* **TASK TO COMPLETE**: Locate the word "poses" in the data below, then copy every line that holds it.

*-*-*

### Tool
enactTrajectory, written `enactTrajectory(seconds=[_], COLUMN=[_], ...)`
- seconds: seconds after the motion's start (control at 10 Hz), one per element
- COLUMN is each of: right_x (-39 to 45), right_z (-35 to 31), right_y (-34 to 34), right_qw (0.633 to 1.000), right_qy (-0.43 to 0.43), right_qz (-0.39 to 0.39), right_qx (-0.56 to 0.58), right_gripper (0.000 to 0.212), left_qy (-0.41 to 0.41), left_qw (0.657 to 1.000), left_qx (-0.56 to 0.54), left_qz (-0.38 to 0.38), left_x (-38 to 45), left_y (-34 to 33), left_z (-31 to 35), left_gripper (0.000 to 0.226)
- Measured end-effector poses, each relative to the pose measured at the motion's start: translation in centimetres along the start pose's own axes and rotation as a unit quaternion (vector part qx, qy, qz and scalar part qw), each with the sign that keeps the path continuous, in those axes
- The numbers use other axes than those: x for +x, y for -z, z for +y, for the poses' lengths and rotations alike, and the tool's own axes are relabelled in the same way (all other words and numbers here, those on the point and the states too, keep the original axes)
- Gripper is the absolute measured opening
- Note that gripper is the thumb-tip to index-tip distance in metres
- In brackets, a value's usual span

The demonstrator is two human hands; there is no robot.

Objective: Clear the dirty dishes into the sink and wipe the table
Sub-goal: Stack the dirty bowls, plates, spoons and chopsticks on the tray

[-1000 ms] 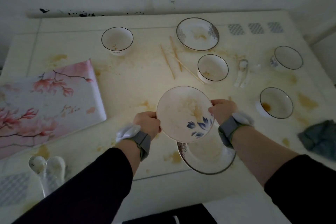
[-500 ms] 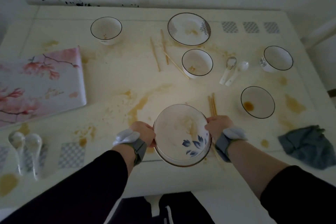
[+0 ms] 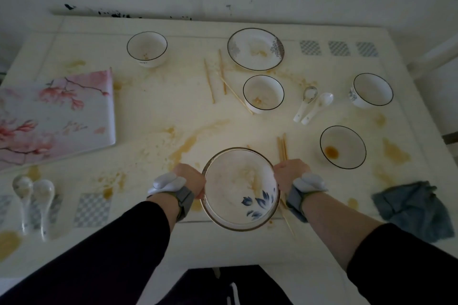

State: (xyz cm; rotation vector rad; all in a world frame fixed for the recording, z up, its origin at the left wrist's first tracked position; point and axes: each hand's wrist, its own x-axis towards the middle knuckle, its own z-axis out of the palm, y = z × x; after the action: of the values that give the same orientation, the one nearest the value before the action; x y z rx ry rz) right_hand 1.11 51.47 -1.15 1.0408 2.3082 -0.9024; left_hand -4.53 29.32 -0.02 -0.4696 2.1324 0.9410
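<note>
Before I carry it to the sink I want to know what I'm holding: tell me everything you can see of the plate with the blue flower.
The blue-flower plate is round, white and glossy, ceramic by its look, with blue petals near its front right edge and yellowish food smears at its middle. It sits on a second plate, whose thin dark rim shows around it. The left hand and right hand grip opposite sides near the table's front edge.

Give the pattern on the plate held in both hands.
White plate with blue flower petals near its lower right rim; head view, the only view.
</note>
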Motion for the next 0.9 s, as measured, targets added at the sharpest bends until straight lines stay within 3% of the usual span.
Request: enactTrajectory(seconds=[0.2, 0.3, 0.5, 0.7, 0.8, 0.9], right_x=[1.6, 2.9, 9.2, 17.6, 21.7, 24.8], right_z=[-1.0, -2.7, -7.5, -11.2, -13.0, -14.8], right_y=[1.2, 2.4, 7.8, 12.4, 13.2, 13.5], right_qw=[0.995, 0.982, 0.965, 0.974, 0.961, 0.981], right_qy=[0.067, 0.092, 0.132, 0.132, 0.081, 0.043], right_qz=[0.038, 0.124, 0.133, 0.102, 0.047, -0.028], right_qx=[0.069, 0.112, 0.183, 0.151, 0.262, 0.189], right_gripper=[0.033, 0.024, 0.021, 0.029, 0.013, 0.029], left_qy=[-0.109, -0.142, -0.151, -0.131, -0.12, -0.112], left_qw=[0.992, 0.986, 0.982, 0.981, 0.981, 0.982], left_qx=[0.031, 0.024, -0.038, -0.073, -0.073, -0.06], left_qz=[0.051, 0.081, 0.105, 0.125, 0.13, 0.138], left_x=[0.2, 0.3, 2.4, 5.9, 7.6, 9.5], left_y=[1.7, 2.0, 2.2, 1.2, 0.5, -0.2], left_z=[4.1, 6.6, 12.7, 17.7, 19.2, 20.4], left_gripper=[0.019, 0.015, 0.016, 0.011, 0.007, 0.012])
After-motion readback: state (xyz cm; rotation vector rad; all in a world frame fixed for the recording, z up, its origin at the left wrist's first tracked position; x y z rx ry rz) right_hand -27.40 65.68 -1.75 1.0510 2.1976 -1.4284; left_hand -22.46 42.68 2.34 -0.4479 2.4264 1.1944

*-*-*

* **RESULT**:
- Measured end-effector poses, each relative to the pose measured at the motion's start: translation in centimetres along the start pose's own axes and rotation as a unit quaternion (vector part qx, qy, qz and scalar part qw), each with the sign that keeps the path continuous, in those axes
- The numbers use other axes than those: x for +x, y for -z, z for +y, for the poses' lengths and rotations alike, and the tool's own axes are relabelled in the same way (all other words and numbers here, those on the point and the states too, keep the original axes)

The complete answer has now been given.